I've been looking at the newer Docker networking stuff, but I can't use a bridge because I don't want server cross-communication to be possible. It also seems to me like one bridge per server doesn't scale well, and would be difficult to manage within the client container.
Is there some kind of switch-like docker construct that can do this?

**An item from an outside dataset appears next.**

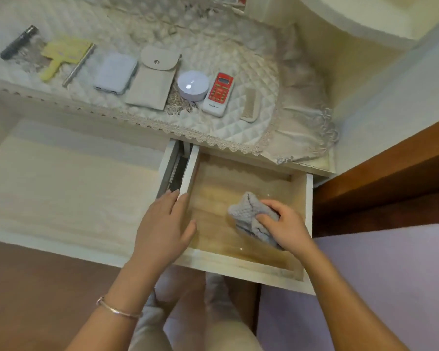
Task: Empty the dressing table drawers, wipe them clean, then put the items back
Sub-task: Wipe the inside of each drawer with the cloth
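Note:
A wooden drawer point(241, 267) of the dressing table is pulled out, with nothing in it but a grey knitted cloth point(247, 214). My right hand point(287, 225) grips the cloth and holds it against the drawer floor near the right side. My left hand point(164, 225) rests flat on the drawer's left wall, fingers straight. On the quilted tabletop point(213, 120) lie a red and white remote point(218, 93), a round white tin point(192, 85), a beige snap pouch point(153, 77), a white power bank point(115, 72), a comb point(250, 105), a yellow brush point(61, 57) and a dark tube point(18, 41).
A lace-edged cover hangs over the table's front edge point(142, 121). A brown wooden panel point(380, 183) stands close to the drawer's right side. A pale cushioned surface point(69, 188) lies to the left below the tabletop. My knees point(200, 320) are under the drawer.

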A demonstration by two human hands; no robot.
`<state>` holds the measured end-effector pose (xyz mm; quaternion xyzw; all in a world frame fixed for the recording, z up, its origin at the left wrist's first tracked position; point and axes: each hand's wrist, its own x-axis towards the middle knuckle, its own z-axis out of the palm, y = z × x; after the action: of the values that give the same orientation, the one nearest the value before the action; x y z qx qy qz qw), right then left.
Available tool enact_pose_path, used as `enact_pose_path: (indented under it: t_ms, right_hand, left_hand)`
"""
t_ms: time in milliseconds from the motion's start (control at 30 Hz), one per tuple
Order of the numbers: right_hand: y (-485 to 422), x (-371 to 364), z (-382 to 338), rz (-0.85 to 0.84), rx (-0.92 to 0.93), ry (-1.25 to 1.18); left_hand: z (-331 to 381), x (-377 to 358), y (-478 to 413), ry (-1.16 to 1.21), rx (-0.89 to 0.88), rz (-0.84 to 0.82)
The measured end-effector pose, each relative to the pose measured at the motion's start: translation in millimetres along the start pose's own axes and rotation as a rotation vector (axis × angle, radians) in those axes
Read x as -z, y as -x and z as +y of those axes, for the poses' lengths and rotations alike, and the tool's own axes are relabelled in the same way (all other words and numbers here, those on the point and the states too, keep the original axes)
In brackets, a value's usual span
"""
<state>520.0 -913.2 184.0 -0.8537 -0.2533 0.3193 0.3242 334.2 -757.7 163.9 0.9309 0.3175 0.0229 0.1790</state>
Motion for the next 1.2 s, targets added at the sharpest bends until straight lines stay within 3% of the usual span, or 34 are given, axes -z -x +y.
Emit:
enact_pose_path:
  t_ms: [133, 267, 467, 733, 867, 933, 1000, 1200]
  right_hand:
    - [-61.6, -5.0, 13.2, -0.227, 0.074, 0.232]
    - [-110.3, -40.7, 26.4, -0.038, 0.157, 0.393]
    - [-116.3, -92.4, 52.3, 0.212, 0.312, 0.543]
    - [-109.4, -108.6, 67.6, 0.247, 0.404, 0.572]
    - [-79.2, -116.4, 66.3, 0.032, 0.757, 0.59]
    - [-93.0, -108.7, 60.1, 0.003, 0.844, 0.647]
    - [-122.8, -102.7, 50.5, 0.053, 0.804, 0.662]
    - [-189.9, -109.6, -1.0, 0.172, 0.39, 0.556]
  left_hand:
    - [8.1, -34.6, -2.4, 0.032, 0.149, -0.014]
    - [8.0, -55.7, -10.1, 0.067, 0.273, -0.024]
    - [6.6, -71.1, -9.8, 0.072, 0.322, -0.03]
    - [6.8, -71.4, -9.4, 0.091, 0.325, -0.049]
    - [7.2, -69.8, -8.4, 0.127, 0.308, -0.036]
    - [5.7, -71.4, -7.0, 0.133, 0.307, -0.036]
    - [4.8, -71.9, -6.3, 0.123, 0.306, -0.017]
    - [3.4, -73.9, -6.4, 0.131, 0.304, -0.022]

It seems like you will need to create multiple bridge networks, one per container. To simplify that, you may want to use docker-compose to specify how the networks and containers should be provisioned, and have the docker-compose tool wire it all up correctly.
Resources:
https://docs.docker.com/engine/userguide/networking/dockernetworks/
https://docs.docker.com/compose/
https://docs.docker.com/compose/compose-file/#version-2
One more side note: I think that exposed ports are accessible to all networks. If that's right, you may be able to set all of the server networking to none and rely on the exposed ports to reach the servers.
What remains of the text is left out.